Now, there were also plenty of water fountains, campsites, other walkers, houses, restaurants, and mountain bikers, so it wasn't entirely risky, but as the day wore on and I made it to Uranus, I realised that the last few stops (there are a few Plutos to show its various positions due to its elliptical orbit) were separated by as much ground and I'd already walked. I was halfway. I had seen on the maps that there was some sort of public transport station by a place called Felsenegg near the end, so I ditched my plans to go back the way I came and decided to push on.

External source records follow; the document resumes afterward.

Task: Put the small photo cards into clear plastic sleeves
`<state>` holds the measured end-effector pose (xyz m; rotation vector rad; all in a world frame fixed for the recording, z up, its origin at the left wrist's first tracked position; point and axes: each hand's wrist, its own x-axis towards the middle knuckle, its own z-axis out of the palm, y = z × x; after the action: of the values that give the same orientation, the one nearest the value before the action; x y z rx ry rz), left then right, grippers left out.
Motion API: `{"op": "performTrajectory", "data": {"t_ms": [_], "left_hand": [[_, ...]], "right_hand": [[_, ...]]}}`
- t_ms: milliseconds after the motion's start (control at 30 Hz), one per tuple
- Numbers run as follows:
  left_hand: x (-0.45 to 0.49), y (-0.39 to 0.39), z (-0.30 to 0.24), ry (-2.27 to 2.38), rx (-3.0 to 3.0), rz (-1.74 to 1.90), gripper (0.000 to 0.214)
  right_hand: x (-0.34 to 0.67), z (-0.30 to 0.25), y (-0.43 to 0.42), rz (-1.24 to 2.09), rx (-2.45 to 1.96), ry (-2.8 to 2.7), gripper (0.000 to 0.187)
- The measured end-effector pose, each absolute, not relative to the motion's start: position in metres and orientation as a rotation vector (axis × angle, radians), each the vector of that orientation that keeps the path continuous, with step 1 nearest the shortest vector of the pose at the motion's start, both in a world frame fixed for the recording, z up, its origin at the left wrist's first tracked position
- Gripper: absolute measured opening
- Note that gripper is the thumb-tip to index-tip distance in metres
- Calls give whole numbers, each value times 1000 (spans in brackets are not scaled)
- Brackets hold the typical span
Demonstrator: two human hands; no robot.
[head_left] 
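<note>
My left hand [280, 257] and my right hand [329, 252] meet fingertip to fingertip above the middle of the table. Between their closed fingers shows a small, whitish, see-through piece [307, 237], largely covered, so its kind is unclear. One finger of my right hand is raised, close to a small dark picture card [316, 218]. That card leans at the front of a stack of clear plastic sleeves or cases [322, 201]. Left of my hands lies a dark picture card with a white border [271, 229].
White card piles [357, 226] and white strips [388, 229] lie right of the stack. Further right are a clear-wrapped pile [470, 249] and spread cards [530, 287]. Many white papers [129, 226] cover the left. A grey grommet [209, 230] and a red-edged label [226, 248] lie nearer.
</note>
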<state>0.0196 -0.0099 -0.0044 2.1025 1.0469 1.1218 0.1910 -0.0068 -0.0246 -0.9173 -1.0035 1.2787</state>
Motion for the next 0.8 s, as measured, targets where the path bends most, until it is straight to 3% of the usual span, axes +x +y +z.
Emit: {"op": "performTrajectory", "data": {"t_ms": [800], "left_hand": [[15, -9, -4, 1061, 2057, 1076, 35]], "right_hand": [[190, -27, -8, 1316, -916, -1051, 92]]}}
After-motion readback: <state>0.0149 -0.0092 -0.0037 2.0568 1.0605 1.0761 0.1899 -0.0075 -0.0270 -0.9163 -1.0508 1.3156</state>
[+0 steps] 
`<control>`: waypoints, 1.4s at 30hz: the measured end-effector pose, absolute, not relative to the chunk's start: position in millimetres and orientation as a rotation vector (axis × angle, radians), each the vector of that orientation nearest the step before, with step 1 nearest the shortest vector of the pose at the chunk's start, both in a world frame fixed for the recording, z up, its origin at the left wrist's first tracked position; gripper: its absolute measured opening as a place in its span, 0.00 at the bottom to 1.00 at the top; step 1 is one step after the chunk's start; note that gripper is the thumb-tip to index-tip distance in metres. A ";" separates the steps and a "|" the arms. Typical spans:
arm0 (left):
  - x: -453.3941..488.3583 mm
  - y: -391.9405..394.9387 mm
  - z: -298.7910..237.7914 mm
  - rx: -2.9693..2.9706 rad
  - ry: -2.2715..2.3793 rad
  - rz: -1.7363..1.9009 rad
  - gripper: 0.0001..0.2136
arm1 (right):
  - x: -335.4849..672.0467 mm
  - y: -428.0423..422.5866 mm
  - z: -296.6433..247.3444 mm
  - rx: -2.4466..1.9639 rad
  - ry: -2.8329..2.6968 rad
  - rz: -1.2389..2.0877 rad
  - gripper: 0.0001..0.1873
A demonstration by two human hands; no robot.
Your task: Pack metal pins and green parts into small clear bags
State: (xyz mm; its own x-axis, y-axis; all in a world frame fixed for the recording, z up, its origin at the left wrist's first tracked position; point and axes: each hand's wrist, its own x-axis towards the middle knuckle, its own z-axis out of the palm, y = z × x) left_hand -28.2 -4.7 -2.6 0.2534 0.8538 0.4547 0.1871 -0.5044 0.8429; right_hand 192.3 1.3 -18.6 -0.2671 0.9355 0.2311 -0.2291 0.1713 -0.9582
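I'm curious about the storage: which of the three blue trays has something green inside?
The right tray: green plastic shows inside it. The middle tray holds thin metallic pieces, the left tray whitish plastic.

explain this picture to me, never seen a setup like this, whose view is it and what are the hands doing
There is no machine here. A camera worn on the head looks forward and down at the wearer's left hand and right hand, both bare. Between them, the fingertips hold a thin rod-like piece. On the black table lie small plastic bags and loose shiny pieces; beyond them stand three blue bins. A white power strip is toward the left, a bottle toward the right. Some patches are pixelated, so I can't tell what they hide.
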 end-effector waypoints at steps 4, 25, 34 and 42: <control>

What a walk, though. Something about the mix of open air, solitude and exercise does wonders. It gradually polishes away the rough edges of your psyche, spring cleans the mind and releases the electromagnetic energy buildup in the hatch of the soul. Tension eases, worries sublime. As I climbed in altitude I left behind all troubles. Wrens darted through the undergrowth. A squirrel crossed my path a metre before me and clung to a tree impatiently as if to let me take it in. I eased into the undergrowth towards a great view, and from a tree a hawk or eagle swooped before me and then glided over the abyss and up.
Almost at the end, with just the last Pluto to go, I reached Felsenegg. There was a small restaurant and guesthouse there with a staggering view of Zurich, almost like you're looking from the top down. You could see it all, stretched along the lake on both sides. Knowing I had walked for two hours to get there made it even better. As I pushed on, I was starting to fade a little - my first wrong turn had cost me a few minutes of Google map searching due to contradictory signage, and my feet were just beginning to get sore. I had come so far, though, and there was no way such a shitty non-planet (it shouldn't even be on the walk these days) was going prevent me from saying I walked the whole track.
As I made it around a bend, a skittish dog eyed me warily. His owner, old but energetic, came around the corner a moment later, and started speaking German. I offered the dog-walker's nod, universal, and then an awkward "nein deutsche". The man smiled and looked at his dog. "Ihn weder," he responded. Him neither. I cracked up laughing and we continued on our separate ways. A minute later, I found Pluto. My satisfaction wasn't muted by it starting to spit, though when I reached the end at Buchenegg, a small settlement, I knew I'd be walking back to Felsenegg damp.
Sam agreed to meet me at the restaurant there for dinner, and I took in the view and a beer for an hour as the storm rolled in. Soon it was raining steadily, and even a shift of seats and a friendly conversation with a British expat couldn't stop me from shifting inside eventually. A nice dinner was capped by a near-dark, automated, private cable car ride down the mountain in the misty clouds and 10pm gloom, floating peacefully towards the speckled yellow lights of townships in the distance. Magical.
Today's shuffle onward to Prague barely rates mentioning. Another 5am start, train line and transfer, delayed flight with layover and delayed connection, bus ride from airport, subway from bus... it was a write-off. The hotel is lovely and our private apartment upgrade will be nice even if it is just for the night - separate rooms and a double bed! Paranoia about pickpockets (our receptionist had her phone stolen two days ago, and she's a local) and a rather busy street has yet to reveal the much-hyped charms of the Czech Republic. Despite the long day and repetition, though, yesterday lives on - partly from the inner peace, but mostly because my big toe is really sore.